Professors keep reminding us that nursing has come a long way. We should be grateful to be studying at the time we are! Then they counter that piece of information by telling us many of the procedures we're learning now will have changed or be obsolete in 5 years from now. I'm definitely in for the long-haul through the education department!I don't mind...I love what I'm learning.
We started our clinicals at the Dixie Regional Hospital this week. It was totally different than I anticipated...in a good way. I really enjoyed it! Some nurses were incredible at their jobs--on top of it all, making their patients feel important, foreseeing some risky situations, etc. Other nurses....well, I'm sure you've had a not-so-good nurse at one point in your life, so I'll spare details. Let's just say those nurses made me feel worlds better about my decision to become a nurse, boosting my confidence in my abilities. I shouldn't be too quick to say this, maybe I'll be one of them! At least I know I'm doing everything I can now to prevent becoming one of them.In other words, my studies are a prophylactic treatment of becoming a crappy nurse.
Ha. I'm eating, drinking, and sleeping nursing right now.
For a short time, I resented nursing because it was keeping me from "preparing" for a mission. I've found a way around that obstacle. Preparing for anything takes time! It isn't instantaneous, or an event. Preparation is what you're doing from day to day to enable yourself with information/skills/training/knowledge etc. to encounter a situation in the future! In other words, who cares how busy I am now? No matter how busy, I should always be preparing for the future. Otherwise, I'm too busy. I'm never going to have time to just prepare for a mission, or marriage, or children, or callings, or anything for that matter.
What's important in my life right now is balance.
Balance in school, gospel education, family, social life, etc.
School has never been as crazy in my entire life as it's been the past 2 weeks.
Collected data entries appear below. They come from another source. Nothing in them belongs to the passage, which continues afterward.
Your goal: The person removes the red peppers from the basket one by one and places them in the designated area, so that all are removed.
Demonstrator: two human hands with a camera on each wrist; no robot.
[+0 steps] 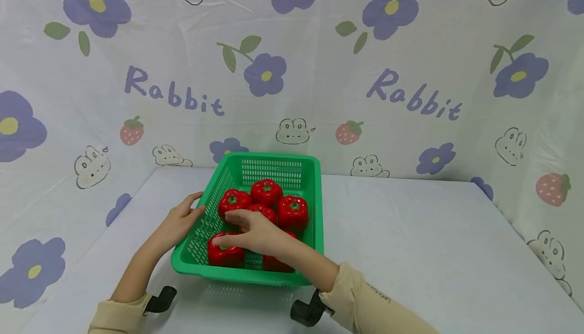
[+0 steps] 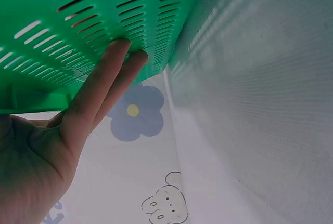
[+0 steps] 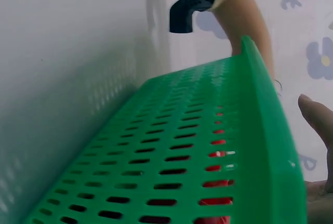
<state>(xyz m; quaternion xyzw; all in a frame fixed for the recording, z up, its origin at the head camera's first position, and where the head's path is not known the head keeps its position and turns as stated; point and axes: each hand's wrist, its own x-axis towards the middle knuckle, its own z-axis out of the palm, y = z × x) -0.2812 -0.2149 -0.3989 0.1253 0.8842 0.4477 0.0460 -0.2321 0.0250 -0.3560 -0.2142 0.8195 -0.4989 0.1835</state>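
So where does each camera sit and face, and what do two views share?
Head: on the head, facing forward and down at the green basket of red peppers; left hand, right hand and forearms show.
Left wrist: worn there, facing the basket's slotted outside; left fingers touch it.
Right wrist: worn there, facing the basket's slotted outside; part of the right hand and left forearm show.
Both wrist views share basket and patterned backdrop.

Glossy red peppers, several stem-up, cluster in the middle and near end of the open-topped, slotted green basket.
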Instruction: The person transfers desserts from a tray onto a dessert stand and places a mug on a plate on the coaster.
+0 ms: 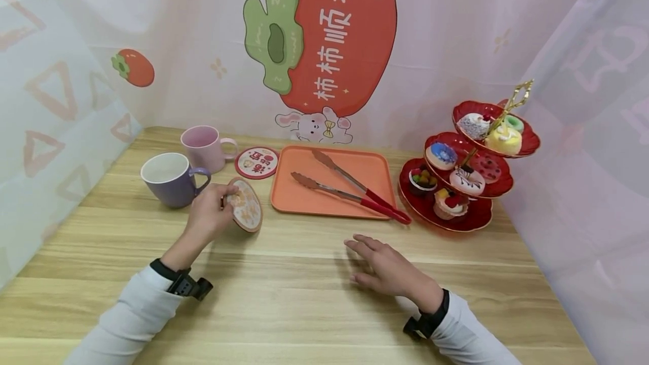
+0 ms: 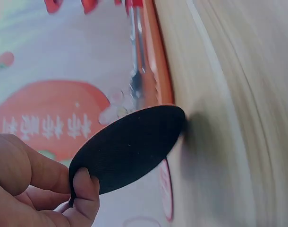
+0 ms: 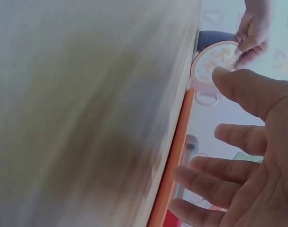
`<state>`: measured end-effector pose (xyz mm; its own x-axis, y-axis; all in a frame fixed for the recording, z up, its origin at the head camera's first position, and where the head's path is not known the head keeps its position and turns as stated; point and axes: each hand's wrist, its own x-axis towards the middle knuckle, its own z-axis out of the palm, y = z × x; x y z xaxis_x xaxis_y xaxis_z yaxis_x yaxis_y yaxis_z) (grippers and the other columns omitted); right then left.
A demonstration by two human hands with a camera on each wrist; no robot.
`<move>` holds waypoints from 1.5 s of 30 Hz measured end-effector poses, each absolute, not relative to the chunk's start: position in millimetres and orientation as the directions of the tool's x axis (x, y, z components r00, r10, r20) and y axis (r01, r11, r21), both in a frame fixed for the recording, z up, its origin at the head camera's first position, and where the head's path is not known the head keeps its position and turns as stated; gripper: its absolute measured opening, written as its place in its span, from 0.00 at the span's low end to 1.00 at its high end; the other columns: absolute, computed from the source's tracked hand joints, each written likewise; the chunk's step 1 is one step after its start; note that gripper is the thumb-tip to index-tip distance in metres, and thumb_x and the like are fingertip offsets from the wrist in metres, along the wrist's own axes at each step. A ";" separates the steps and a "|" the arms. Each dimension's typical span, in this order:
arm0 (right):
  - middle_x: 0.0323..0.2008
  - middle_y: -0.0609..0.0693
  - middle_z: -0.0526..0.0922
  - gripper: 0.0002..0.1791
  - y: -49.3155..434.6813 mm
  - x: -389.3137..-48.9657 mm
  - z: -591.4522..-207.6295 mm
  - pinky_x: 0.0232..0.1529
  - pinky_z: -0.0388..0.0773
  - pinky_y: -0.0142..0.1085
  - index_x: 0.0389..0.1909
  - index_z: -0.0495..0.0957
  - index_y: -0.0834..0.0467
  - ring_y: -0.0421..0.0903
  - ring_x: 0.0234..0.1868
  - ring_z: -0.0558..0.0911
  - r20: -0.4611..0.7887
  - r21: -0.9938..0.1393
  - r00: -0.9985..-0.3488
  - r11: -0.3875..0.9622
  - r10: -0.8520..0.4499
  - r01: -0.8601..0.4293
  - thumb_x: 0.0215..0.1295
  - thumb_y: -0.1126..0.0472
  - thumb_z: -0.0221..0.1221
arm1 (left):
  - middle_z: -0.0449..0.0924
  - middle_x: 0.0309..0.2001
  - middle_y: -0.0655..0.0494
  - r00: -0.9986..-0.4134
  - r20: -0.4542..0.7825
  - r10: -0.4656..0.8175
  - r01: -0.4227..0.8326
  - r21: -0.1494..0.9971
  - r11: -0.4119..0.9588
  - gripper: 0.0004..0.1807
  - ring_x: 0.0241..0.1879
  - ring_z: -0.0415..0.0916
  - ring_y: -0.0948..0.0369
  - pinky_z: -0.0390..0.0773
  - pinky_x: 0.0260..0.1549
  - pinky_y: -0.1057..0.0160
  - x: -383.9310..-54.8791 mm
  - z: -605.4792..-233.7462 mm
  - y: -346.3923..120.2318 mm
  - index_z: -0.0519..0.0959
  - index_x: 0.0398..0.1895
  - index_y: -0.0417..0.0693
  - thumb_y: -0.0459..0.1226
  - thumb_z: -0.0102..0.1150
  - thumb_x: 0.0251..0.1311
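My left hand [image 1: 210, 213] pinches the edge of a round coaster [image 1: 246, 205] and holds it tilted over the table. The coaster's patterned face with an orange rim shows in the head view, and its black underside [image 2: 130, 146] fills the middle of the left wrist view. Just left of that hand stands a purple mug [image 1: 169, 182] with a white inside. A pink mug [image 1: 203, 148] is behind it. My right hand [image 1: 390, 269] hovers with spread fingers at the table's front right and holds nothing.
A second coaster [image 1: 257, 163], red-rimmed, lies beside the pink mug. Red-handled tongs [image 1: 350, 187] lie across an orange tray [image 1: 284, 199]. At the right, a red three-tier stand [image 1: 481, 221] bears several cakes and donuts. A printed cloth [image 1: 203, 32] hangs behind the table.
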<state>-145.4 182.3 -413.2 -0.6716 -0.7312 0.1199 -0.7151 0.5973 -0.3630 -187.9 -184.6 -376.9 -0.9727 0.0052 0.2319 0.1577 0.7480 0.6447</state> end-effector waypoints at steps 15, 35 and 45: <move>0.61 0.63 0.67 0.32 165.0 -142.5 -409.9 0.51 0.75 0.44 0.66 0.57 0.68 0.55 0.54 0.74 -0.006 -0.815 -0.712 0.416 -0.702 -0.404 0.68 0.56 0.54 | 0.73 0.48 0.40 -0.953 0.230 0.196 0.302 0.773 0.558 0.17 0.35 0.75 0.55 0.79 0.28 0.65 -154.2 -360.1 -131.3 0.77 0.48 0.31 0.19 0.50 0.54; 0.60 0.65 0.66 0.36 140.4 -142.0 -409.5 0.50 0.76 0.44 0.70 0.46 0.63 0.52 0.53 0.75 -0.198 -0.962 -0.817 -0.054 -0.541 0.269 0.68 0.58 0.52 | 0.73 0.53 0.43 -0.800 0.116 0.589 0.224 0.968 0.114 0.15 0.45 0.71 0.55 0.76 0.38 0.66 -143.5 -374.7 -102.2 0.77 0.50 0.34 0.23 0.51 0.60; 0.32 0.53 0.83 0.17 142.4 -139.6 -413.6 0.31 0.82 0.31 0.51 0.68 0.74 0.44 0.32 0.83 -0.160 -0.961 -0.888 -0.139 -0.431 0.240 0.66 0.68 0.54 | 0.76 0.49 0.45 -0.830 0.104 0.549 0.278 0.929 0.244 0.15 0.41 0.74 0.56 0.77 0.37 0.66 -144.2 -382.4 -103.0 0.77 0.50 0.33 0.24 0.52 0.59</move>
<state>-139.6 142.4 -413.6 -0.8883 -0.4306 -0.1596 0.2402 -0.1393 -0.9607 -144.2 -103.0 -382.4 -0.8296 0.5485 0.1040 0.2779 0.2442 0.9290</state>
The wonderful miracle of it all, is that I've done everything that's been required of me, and done it well. Along with school, I've made time for gospel preparation that I desperately need right now (study, prayer, institute), and have indefinitely reaped the rewards.
I feel empowered.
Right now, BALANCE=A VERY HAPPY LIFE FOR JESSICA.
A lesson well-learned now may save me some worry later.
Anyway, my point of telling you this is that I don't resent nursing at all! In fact, I've never been more sure of my decision to be a nurse than recently. I loved everything about being in the hospital, surrounded with real-life situations of everything we've been learning in school, being able to apply my knowledge and actually feel like I'm helping someone. Which, in some respects, has made it harder to think about leaving. It would be so easy to finish out next year and just be finished with my RN, rather than go through all the grief of trying to find a job/get re-accepted when I get home...but all I can tell myself in these moments of doubt is Heavenly Father will provide a way for that which He's asked me to do.
Incredibly simple, but entirely true.
Besides.Compared to 18 months, I've got all the time in the world to figure out nursing. I'll count my lucky stars someday when I look in the mirror and see this face staring right back at me. I'll know at that moment that I've made at least 2 right decisions in my life:
serving a mission, and going to nursing school.
balance...i should take your words to heart. i am glad everything is going so well for you. i'm so excited!